Conditional on allowing cumulation with non-contracting parties, while preserving the integrity of the agreement, the EPA requires the prior conclusion and notification of administrative cooperation agreements between countries, particularly between the SADC EPA States and ACP EPA States and OCTs. This is to ensure that formal administrative mechanisms are in place to allow the contracting countries to verify compliance with the respective origin requirements, should there be a need. These notification obligations rest with the European Commission, the SACU Secretariat and the Ministry of Trade and Industry of Mozambique respectively, as representative parties of the Member States’. The EU, for instance, would wish to rely on such administrative arrangements that the SADC EPA States have concluded with third countries should it (the EU) launch a verification exercise of certain South Africa shipments claiming local origin status under the EPA while utilising ACP third country content under the relevant cumulation provisions of Articles 3 – 6 of the Protocol.
Despite their legitimate basis, the administrative arrangements that are required have often held back any practical application of the cumulation provisions foreseen by respective agreements.

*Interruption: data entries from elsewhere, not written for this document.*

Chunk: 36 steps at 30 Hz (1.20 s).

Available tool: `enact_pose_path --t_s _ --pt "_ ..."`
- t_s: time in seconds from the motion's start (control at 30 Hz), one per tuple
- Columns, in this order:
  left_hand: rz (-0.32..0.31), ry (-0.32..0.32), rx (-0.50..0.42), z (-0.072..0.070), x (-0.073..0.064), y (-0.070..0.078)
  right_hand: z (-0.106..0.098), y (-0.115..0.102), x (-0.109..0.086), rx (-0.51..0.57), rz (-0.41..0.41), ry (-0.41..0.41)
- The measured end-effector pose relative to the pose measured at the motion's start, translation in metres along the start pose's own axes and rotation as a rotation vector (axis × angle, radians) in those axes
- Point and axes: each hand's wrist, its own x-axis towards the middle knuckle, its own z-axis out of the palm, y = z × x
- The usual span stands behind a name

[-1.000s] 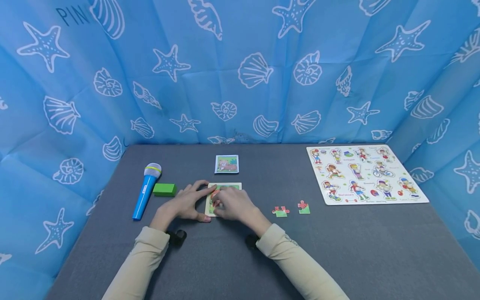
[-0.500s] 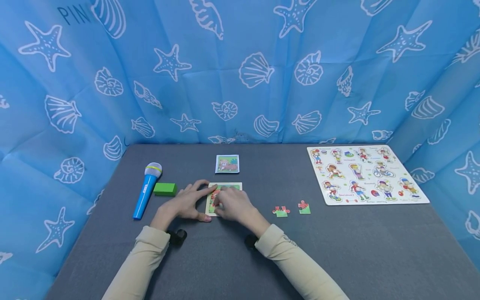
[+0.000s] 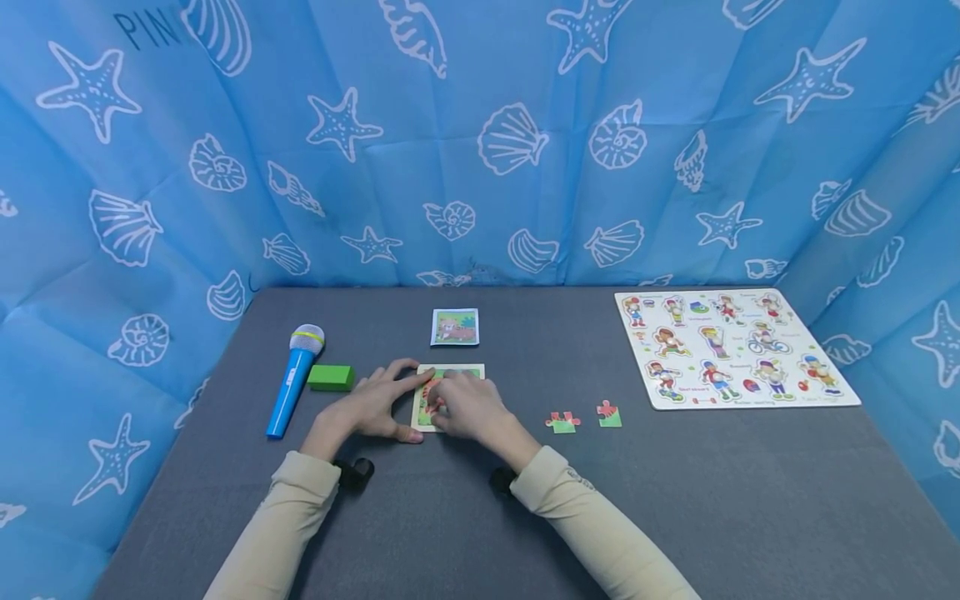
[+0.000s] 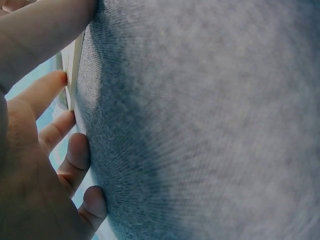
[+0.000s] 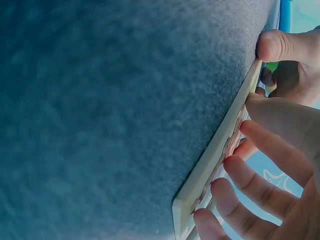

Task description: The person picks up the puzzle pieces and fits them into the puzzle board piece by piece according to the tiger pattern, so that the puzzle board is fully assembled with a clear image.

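A small framed jigsaw puzzle board (image 3: pixel 421 417) with red and green artwork lies flat between both hands. My left hand (image 3: pixel 378 407) steadies its left side with fingers spread, thumb at the near corner and index finger across the top. In the left wrist view, fingertips touch the board's pale edge (image 4: pixel 75 75). My right hand (image 3: pixel 471 408) bends over the board, thumb and index finger at a red puzzle piece (image 5: pixel 237 132); the palm hides much of the picture. Two loose puzzle pieces, one wider (image 3: pixel 562 423) and one narrower (image 3: pixel 610 416), lie to the right.
Left of the hands are a green block (image 3: pixel 331 378) and a blue toy microphone (image 3: pixel 292 383). Behind the puzzle lies a small picture card (image 3: pixel 454 328). A large white sports puzzle board (image 3: pixel 731 367) sits at the back right of the grey table (image 3: pixel 712 500), before a blue curtain (image 3: pixel 450 133).
Both hands stay in place over the puzzle board. The right fingers shift only slightly at the red piece; the loose pieces have not moved.
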Motion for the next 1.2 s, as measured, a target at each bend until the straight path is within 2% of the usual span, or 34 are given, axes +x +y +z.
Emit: enact_pose_path --t_s 0.43,0.7,0.9,1.2 --pt "0.006 0.010 -0.004 0.001 0.001 -0.001 0.001 0.002 -0.005 -0.018 -0.007 -0.006" --pt "-0.004 0.005 -0.006 0.001 0.001 -0.002 0.001 0.003 -0.008 -0.080 -0.060 -0.053" --pt "0.003 0.011 0.006 0.003 0.002 -0.004 -0.004 0.009 -0.013 0.018 -0.063 -0.084" --pt "-0.005 0.002 0.002 0.002 0.002 -0.004 -0.016 0.031 -0.030 0.106 -0.053 -0.054"
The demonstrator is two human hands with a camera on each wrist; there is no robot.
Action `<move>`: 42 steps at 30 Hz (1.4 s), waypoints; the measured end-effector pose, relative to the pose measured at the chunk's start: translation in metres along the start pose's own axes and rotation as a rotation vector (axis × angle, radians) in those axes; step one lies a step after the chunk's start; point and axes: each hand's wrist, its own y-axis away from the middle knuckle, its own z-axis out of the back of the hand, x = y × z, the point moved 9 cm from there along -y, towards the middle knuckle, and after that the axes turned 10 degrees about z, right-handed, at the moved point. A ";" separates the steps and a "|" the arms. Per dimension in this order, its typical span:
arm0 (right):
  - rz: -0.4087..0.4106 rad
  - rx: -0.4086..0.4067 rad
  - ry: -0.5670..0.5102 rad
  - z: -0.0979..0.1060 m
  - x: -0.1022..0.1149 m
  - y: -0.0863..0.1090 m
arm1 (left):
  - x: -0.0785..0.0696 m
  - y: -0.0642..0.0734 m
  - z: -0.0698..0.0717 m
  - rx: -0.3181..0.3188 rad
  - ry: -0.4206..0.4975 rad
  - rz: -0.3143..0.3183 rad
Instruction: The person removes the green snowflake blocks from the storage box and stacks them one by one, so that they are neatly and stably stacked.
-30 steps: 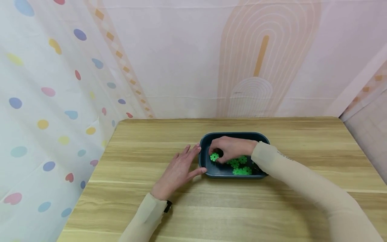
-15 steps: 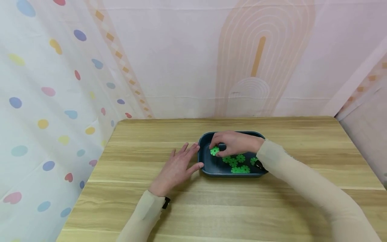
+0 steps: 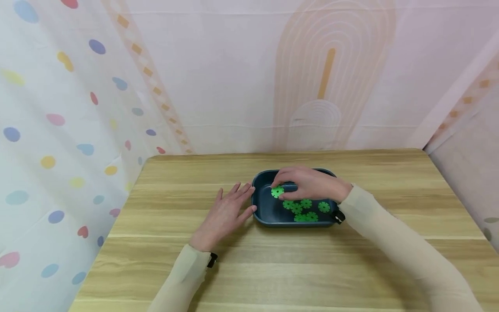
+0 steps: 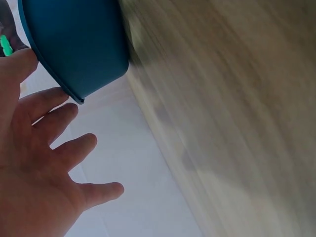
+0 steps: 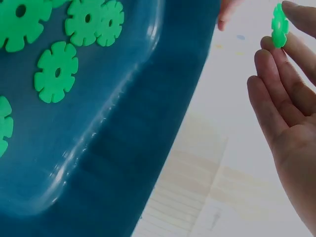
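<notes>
On the wood-grain bench, the left hand, fingers spread, touches the blue tray, likely steadying it; the right hand pinches a green slotted disc.

No text, label, brand, number or sign can be read in any view. A small mark on the patterned cloth and faint marking along the right sleeve cannot be made out.
</notes>
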 end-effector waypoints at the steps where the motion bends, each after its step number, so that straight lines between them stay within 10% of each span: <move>1: 0.003 -0.010 0.003 0.001 0.001 0.001 | 0.000 0.000 0.000 0.004 -0.004 0.001; 42: -0.123 -0.420 0.095 0.028 0.004 0.108 | -0.001 0.002 -0.004 0.008 0.032 0.011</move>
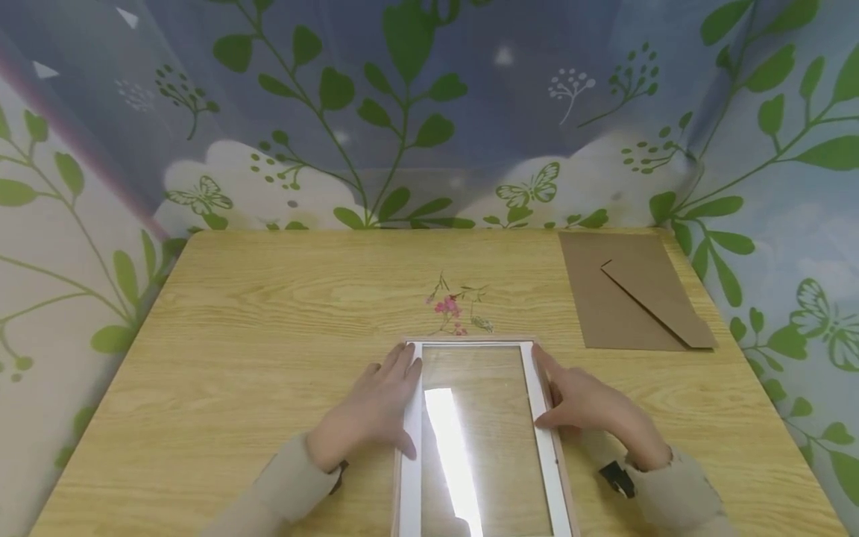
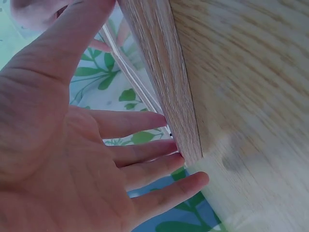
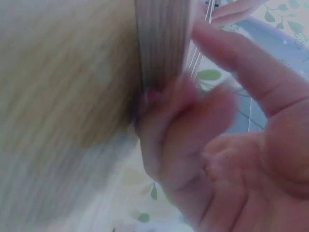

While the EU Member States have the advantage of having such arrangement in place already, by virtue of its political and centralized customs administration setup, the SADC/ACP countries must still put in place the necessary administrative cooperation facilities along with the relevant notification to the EU, on their conclusion and implementation. This process could be shortened significantly through a joint undertaking that SADC/ACP EPA States sign up to (or even use as a blueprint document for any bilateral arrangements); it appears that this is in fact a path that the parties may follow and which would importantly be recognized as fulfilling the relevant administrative obligations under the SADC EPA cumulation provisions.
Cumulation remains a mostly product-neutral, general, under-explored and under-utilised facility, albeit one that has created the potential in the SADC-EU EPA for significant increases in trade amongst the EPA contracting parties, and beyond.